Open pasviegas opened 9 years ago
You're right, it is not an optimal solution. For a technical proof of concept, it is sufficient.
But for a real world application, a better solution has to be found.
What I would like to achieve:
If you have any idea, please feel free to suggest them!
So, I have figured out how to read the webjar file
Assets.resourceNameAt("/" + WebJarAssetLocator.WEBJARS_PATH_PREFIX, WebJarAssets.locate("react.min.js"))
.flatMap(AssetInfo.resource)
.map(url => {
new String(readStream(url.openStream()))
})
There should be a better way, but this is actually working.
@jamesward or @huntc might know if there's a better way to read a source from a webjar
@pasviegas If you're using sbt-web then webModules in Assets
will return a Seq[File]
of all libraries - including WebJars. Using this task key will eliminate the need to perform another locator lookup. sbt-web already does one for you.

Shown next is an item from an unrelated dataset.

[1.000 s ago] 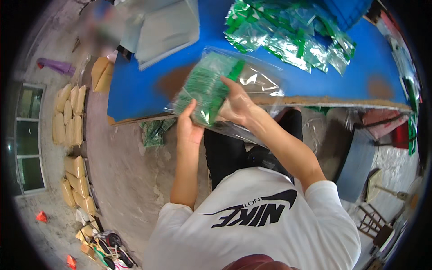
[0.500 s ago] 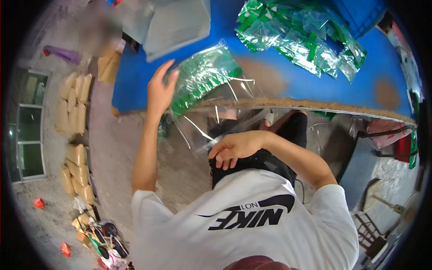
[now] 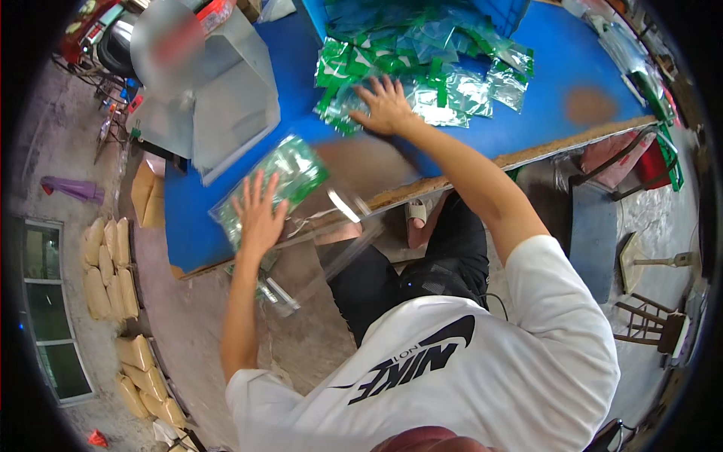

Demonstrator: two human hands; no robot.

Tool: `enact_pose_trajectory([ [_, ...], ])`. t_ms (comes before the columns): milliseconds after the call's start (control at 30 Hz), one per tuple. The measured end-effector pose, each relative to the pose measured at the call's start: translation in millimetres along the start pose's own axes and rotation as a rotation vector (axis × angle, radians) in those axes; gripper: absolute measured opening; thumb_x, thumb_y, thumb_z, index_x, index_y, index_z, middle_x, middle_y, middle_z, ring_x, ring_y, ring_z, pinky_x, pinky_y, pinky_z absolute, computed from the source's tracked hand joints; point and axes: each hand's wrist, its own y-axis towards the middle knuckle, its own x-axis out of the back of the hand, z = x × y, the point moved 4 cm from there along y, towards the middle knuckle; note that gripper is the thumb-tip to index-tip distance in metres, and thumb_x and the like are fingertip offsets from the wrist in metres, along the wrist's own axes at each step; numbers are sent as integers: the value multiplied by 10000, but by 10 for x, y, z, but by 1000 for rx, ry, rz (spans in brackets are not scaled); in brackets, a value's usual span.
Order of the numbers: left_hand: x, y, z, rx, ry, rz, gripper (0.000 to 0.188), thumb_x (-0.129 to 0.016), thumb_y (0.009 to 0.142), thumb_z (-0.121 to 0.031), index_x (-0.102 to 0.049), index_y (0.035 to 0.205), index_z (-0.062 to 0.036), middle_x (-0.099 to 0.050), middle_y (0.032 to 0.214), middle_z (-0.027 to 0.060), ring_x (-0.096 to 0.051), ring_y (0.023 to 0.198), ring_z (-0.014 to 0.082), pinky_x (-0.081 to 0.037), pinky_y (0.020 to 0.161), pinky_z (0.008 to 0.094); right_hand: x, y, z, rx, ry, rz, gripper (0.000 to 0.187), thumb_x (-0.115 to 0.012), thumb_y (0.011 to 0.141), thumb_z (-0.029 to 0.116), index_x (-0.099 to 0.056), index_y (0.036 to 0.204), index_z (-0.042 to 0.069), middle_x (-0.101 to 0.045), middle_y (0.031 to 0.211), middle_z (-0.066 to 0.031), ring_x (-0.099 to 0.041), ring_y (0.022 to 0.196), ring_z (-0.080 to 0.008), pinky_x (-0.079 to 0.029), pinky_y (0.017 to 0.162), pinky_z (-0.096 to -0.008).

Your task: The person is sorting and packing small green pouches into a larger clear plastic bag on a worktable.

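Note:
A clear plastic bag with green packets inside (image 3: 301, 169) lies at the near left edge of the blue table, its transparent open end hanging over the edge. My left hand (image 3: 260, 215) rests flat on it with the fingers spread. Farther away and to the right, my right hand (image 3: 388, 108) reaches over a pile of green-and-clear flat packets (image 3: 459, 94), fingers spread and touching the nearest ones. Nothing is gripped in either hand.
A blue plastic crate (image 3: 520, 15) stands behind the pile. Left of it are a grey machine with a sloped panel (image 3: 233, 113) and a cardboard box (image 3: 147, 192). Tan filled sacks (image 3: 109, 264) lie by the left wall. A wooden stool (image 3: 655, 328) stands at right.
My right hand has moved from the bag's near end out to the pile. My left hand stays with the bag, now flat on it. The whole view has shifted and turned.

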Motion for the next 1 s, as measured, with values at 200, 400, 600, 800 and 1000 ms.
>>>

Are you trying to read the WebJar asset's contents in a running Play app or in an sbt plugin?
In a running play app inside a controller. The code in my previous comment actually works, but I am guessing there should a better way. :)
Here is how I'd do it:
val path = new WebJarAssetLocator().getFullPath("react", "react.min.js")
val maybeReactMinJs = Play.current.resourceAsStream(path).map { resource =>
Source.fromInputStream(resource).mkString
}
This uses webjars-locator
. Here are my deps:
"org.webjars" % "webjars-locator" % "0.19",
"org.webjars" % "react" % "0.12.0"
Cool. Thanks for the tips!
Thanks a lot :)
To resolve `var React = require('./react'), trireme needs a real file and not a stream from a jar.
I think we can work around this like I did for the public folder: https://github.com/yanns/play-react/blob/master/project/PublicOnFileSystem.scala
I really don't know how to do that, but it seems odd to have react in two different places.
Do you have any idea on how to do that?